Occasionally wiser heads than I suggest a sin tax on addictive products but I fear for OGH's bank balance if one's ever brought in...
That is the mother of all conspiracy theories. Merkel wanted us out so she gave Cameron a shit deal and said take it or leave it. It was the coup de grace after all those years of straight (or was it bendy?) bananas, mumbai rather than bombay mix, and banned prawn cocktail crisps. To make sure we exit with no deal they have defined some red lines and are, er, sticking to them. It's just not British!
The national territory consists of the whole island of Ireland, its islands and the territorial seas.

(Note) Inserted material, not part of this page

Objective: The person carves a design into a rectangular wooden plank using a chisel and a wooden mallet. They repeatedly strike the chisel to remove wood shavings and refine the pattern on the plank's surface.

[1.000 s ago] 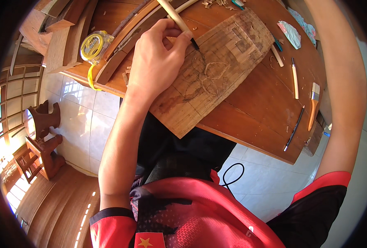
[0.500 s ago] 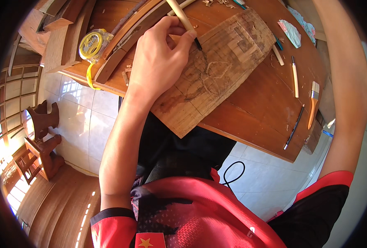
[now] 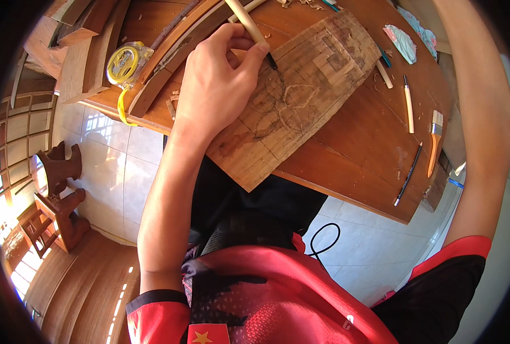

The peace process wasn't simply a matter of dealing with warring communities in Northern Ireland, but of creating a constitutional process for managing a territorial dispute based on the principle of consent. That's why it can't be compared to Switzerland.
https://en.wikipedia.org/wiki/List_of_countries_by_GDP_(nominal)
However, for those of us who remember playing Chris Crawford's 'Balance of Power', minor issues can derail any political process.
If the EU are making it a red line (as they appear to be), then (given that technical solutions are unacceptable to Varadkar) May has to either roll over or tell them to fuck off.
A customs border isn't going impinge on people's ability to travel or settle on either side of the border. It is to ensure that certain goods have the right tariffs charged on them when they are imported. No more, no less. Additionally, there is already a personal customs border for fags and booze given the differing rates of duty applied in NI vs RoI. So I'll say it again, what difference is it really going to make?
In Theresa's position I'd tell Varadkar to go and fuck off, if he wants to hold up Brexit or force us into a WTO Brexit then he's really only damaging his own country.